**WORK ORDER:** Pull out every line below that holds the word "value".

**RECORDED INFORMATION:**
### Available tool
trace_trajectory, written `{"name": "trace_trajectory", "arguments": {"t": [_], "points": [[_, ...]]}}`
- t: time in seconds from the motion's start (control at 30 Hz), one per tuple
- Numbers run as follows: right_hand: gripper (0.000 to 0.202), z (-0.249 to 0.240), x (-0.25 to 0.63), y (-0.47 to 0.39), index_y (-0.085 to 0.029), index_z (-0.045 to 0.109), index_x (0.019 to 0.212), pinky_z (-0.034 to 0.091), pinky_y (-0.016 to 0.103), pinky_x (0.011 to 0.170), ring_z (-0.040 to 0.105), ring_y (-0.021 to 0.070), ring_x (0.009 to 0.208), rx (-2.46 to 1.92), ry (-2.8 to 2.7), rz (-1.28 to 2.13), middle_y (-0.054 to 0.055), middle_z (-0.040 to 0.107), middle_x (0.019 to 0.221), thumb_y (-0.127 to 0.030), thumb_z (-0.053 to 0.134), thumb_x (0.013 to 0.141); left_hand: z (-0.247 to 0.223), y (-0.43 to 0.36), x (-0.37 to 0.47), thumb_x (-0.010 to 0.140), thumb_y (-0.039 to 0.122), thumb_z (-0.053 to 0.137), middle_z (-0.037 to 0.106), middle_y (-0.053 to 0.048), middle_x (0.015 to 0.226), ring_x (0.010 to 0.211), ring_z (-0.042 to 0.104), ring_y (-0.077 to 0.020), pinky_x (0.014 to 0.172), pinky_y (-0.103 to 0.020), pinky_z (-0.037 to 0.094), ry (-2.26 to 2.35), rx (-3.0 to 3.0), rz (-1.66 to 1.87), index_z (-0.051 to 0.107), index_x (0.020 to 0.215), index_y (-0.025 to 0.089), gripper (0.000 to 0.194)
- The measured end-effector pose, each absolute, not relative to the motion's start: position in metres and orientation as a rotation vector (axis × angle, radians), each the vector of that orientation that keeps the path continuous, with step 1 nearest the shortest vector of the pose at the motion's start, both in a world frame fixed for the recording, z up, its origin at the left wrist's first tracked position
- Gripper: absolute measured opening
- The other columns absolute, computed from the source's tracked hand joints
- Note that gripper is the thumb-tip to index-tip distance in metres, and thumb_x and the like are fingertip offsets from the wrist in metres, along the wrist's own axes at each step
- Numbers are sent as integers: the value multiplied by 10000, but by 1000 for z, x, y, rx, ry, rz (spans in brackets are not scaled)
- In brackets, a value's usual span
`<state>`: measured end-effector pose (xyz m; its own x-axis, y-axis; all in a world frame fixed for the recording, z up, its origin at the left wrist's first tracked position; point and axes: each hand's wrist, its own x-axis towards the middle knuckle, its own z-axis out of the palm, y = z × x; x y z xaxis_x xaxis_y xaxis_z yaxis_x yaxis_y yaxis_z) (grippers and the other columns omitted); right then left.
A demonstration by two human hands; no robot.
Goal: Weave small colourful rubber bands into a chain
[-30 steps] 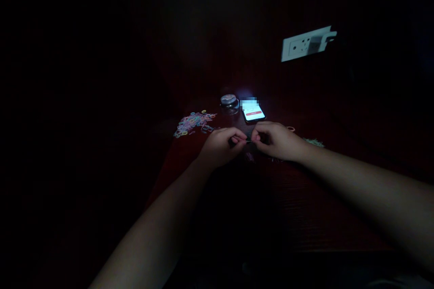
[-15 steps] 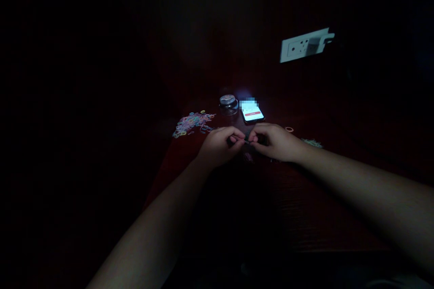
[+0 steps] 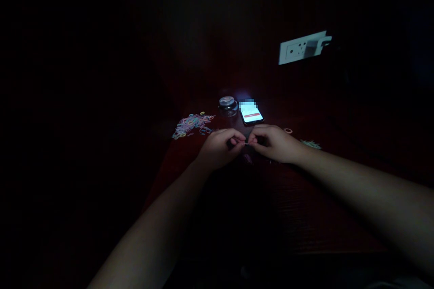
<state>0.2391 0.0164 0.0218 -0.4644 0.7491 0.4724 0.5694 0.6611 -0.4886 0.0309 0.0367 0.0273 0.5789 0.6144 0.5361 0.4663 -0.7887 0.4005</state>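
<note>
My left hand (image 3: 220, 146) and my right hand (image 3: 273, 142) meet above the dark red table, fingertips almost touching. Both are closed in a pinch, thumb against forefinger. Between them runs a small thin pale strand (image 3: 247, 144), gripped at either end; it is too small and dim to name surely. Left of my left hand lies a pile of small multicoloured loops (image 3: 192, 124), looking like little elastic bands. A few purplish loops (image 3: 248, 159) rest just below my fingertips. Past my right wrist sits a small pile of pale green loops (image 3: 311, 144).
Beyond my hands are a lidded clear jar (image 3: 228, 106) and a lit phone (image 3: 251, 113) lying face up. A pale orange ring (image 3: 288, 131) lies near my right hand. A white socket plate (image 3: 301, 48) with a plug is on the wall. Deep shadow hides much else.
The view has shifted very slightly. Both hands keep their pinch in nearly the same place, and the thin strand between the fingertips shows a little differently.
</note>
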Motion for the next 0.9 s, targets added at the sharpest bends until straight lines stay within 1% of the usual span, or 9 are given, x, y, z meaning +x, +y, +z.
{"name": "trace_trajectory", "arguments": {"t": [0.17, 0.33, 0.43, 0.53, 0.7, 0.9], "points": [[71, 24, 239, 15, -166, 615, 750, 364, 253, 625, 492, 129, 670, -974, -2175, 318, 14, 571, 738, -127, 566, 783, 25, 36, 30, 797, 186, 598, 695, -8, 818, 718, 638, -116, 678, -247, 504, 862, 2552, 991, 645, 960, 190, 169], [82, 25, 238, 13, -175, 598, 742, 347, 248, 606, 463, 123, 658, -916, -2162, 304, 4, 537, 726, -117, 555, 781, 26, 35, 30, 779, 196, 598, 682, 5, 784, 682, 616, -118, 660, -255, 497, 871, 2586, 989, 635, 978, 201, 202], [82, 26, 237, 12, -178, 594, 738, 348, 250, 605, 460, 121, 656, -906, -2142, 322, 3, 528, 728, -122, 556, 785, 29, 35, 31, 765, 183, 603, 657, 11, 739, 664, 587, -118, 652, -259, 481, 880, 2641, 986, 647, 914, 202, 156], [79, 26, 236, 11, -183, 590, 736, 352, 251, 611, 465, 120, 662, -907, -2128, 340, 1, 532, 730, -131, 562, 788, 30, 34, 31, 786, 175, 574, 628, 4, 727, 660, 551, -122, 637, -262, 455, 880, 2697, 946, 648, 850, 200, 101], [59, 24, 235, 12, -179, 586, 734, 350, 245, 592, 468, 114, 643, -934, -2120, 352, -5, 538, 715, -145, 576, 781, 30, 33, 31, 798, 178, 569, 608, 2, 740, 670, 526, -122, 627, -260, 424, 869, 2695, 905, 626, 832, 190, 68], [57, 24, 235, 11, -176, 570, 730, 362, 243, 570, 479, 114, 629, -969, -2095, 381, -5, 541, 706, -141, 561, 774, 30, 34, 31, 838, 214, 559, 610, 3, 754, 687, 543, -119, 639, -258, 426, 861, 2650, 909, 624, 837, 188, 69]]}}
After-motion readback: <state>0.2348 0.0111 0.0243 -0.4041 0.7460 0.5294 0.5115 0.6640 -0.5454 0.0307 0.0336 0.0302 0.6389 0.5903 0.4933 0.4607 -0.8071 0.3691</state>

**RESULT:**
- Numbers are sent as integers: the value multiplied by 10000, but by 1000 for z, x, y, rx, ry, rz (spans in brackets are not scaled)
- In brackets, a value's usual span

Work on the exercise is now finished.